Psychological Perspective

From a psychological perspective, fantasy is a self-protective defense mechanism. When reality or the past is too painful to bear, fantasy can become a way of coping. Fantasy looks like disassociation, numbing or spacing out. When this becomes delusional or interferes with the ability to function in the world, help is sort.

Mythical Perspective

From a mythical perspective, our internal shadow archetypes love fantasy. They live for it. Fantasy fucks things up. The Trickster, the Illusionist, the Victim, the Sabateur, the Inner Critic all love fantasy. These aspects of ourselves want to protect us from going for what we love and going beyond the limits our Ego has put in place.

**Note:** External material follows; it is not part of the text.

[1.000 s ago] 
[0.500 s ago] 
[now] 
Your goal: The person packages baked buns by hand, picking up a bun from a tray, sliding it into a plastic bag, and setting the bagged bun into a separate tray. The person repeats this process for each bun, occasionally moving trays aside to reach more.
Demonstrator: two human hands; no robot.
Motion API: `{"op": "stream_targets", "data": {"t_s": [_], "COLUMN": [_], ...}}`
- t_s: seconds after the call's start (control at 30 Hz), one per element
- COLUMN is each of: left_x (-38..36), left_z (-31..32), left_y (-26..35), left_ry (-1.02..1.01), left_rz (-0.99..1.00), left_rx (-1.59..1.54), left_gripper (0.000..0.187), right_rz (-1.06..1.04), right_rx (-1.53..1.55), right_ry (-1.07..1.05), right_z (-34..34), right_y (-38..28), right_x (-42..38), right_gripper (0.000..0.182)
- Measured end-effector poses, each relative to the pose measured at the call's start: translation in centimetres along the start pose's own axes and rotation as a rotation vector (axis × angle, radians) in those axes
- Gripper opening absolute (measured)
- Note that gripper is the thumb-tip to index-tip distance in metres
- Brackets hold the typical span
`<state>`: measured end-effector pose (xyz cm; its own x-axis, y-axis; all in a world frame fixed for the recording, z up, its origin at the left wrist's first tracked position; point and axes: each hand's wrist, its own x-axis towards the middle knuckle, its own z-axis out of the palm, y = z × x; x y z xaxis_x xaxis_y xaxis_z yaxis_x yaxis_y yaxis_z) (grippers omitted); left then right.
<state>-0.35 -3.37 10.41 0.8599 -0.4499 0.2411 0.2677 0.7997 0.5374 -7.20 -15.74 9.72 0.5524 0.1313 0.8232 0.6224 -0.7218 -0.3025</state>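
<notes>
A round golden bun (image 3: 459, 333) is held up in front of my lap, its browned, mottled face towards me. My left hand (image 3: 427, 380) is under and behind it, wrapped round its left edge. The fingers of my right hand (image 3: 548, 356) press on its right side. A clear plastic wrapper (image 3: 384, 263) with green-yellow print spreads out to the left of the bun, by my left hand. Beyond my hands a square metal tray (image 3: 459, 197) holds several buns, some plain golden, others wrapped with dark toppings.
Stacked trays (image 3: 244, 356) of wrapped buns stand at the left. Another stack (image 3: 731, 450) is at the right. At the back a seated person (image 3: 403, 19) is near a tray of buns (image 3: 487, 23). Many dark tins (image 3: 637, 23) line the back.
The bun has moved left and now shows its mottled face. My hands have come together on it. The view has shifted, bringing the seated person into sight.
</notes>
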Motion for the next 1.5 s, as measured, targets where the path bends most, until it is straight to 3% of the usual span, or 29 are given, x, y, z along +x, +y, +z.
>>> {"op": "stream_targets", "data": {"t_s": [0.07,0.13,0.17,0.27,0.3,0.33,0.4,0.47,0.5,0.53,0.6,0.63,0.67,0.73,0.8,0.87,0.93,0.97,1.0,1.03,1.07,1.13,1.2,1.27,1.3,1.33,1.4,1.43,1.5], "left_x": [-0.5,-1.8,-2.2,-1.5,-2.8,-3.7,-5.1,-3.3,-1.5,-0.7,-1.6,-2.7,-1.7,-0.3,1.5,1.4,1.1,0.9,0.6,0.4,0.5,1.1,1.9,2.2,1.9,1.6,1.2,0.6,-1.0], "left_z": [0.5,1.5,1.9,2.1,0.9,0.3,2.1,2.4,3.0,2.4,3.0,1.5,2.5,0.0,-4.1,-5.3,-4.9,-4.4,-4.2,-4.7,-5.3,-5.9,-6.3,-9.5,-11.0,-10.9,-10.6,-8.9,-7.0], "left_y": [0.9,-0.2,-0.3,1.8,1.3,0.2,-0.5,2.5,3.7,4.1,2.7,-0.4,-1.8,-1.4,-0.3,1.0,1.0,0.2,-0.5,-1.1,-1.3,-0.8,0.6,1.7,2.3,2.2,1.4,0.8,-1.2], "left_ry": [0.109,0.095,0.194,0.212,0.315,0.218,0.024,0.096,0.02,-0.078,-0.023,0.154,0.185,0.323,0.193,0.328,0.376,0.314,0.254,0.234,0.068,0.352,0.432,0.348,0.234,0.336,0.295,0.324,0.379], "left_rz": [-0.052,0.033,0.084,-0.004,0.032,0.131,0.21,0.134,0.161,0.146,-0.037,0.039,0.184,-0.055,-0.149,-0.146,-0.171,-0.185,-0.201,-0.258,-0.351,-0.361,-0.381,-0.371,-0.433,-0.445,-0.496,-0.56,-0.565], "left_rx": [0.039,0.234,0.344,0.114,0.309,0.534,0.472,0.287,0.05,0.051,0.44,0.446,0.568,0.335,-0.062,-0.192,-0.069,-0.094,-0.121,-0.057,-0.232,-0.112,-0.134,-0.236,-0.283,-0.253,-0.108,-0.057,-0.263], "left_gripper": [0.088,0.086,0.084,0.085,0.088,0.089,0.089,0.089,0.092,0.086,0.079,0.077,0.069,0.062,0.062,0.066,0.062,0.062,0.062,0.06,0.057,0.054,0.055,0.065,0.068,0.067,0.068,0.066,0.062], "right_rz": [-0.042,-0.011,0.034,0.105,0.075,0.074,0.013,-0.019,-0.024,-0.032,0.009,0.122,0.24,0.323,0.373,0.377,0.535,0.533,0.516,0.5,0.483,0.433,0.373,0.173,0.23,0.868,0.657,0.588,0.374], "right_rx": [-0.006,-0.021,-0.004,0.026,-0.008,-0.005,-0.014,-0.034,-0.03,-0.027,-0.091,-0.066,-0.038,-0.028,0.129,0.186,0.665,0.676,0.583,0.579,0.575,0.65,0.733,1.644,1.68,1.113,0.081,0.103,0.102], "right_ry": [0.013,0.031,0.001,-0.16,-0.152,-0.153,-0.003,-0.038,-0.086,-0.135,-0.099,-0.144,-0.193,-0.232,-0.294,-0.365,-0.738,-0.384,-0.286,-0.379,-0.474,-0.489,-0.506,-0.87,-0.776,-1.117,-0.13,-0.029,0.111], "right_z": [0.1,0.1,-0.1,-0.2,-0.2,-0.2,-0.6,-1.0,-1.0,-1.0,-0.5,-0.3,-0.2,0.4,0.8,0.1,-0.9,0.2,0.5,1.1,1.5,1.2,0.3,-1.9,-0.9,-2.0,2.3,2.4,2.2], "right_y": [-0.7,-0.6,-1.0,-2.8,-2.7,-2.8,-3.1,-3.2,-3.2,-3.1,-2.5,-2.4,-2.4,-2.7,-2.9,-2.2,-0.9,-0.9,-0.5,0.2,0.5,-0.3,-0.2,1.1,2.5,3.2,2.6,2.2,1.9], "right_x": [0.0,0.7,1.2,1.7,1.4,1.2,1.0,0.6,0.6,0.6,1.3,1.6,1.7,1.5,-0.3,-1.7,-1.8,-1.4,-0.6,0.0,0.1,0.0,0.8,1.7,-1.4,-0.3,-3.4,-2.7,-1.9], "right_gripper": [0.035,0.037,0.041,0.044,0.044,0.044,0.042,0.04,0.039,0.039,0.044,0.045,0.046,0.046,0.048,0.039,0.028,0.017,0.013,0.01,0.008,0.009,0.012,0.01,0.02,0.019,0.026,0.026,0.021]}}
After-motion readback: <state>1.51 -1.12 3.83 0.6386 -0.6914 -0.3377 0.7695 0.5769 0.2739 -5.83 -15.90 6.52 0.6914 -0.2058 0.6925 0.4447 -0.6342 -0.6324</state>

Fantasy is a fantastic form of resistance.  

Make Action your Ally

The answer is to treat fantasy as you would any area of resistance. Dream big AND get real.  When you fail, get back on your bike and keep showing up. Move into action – consistent daily right action – even when you are scared to bits. Treat your projects with love. Commit to nothing less than 100% responsibility. Develop the skills. Be patient and don’t forget to have fun!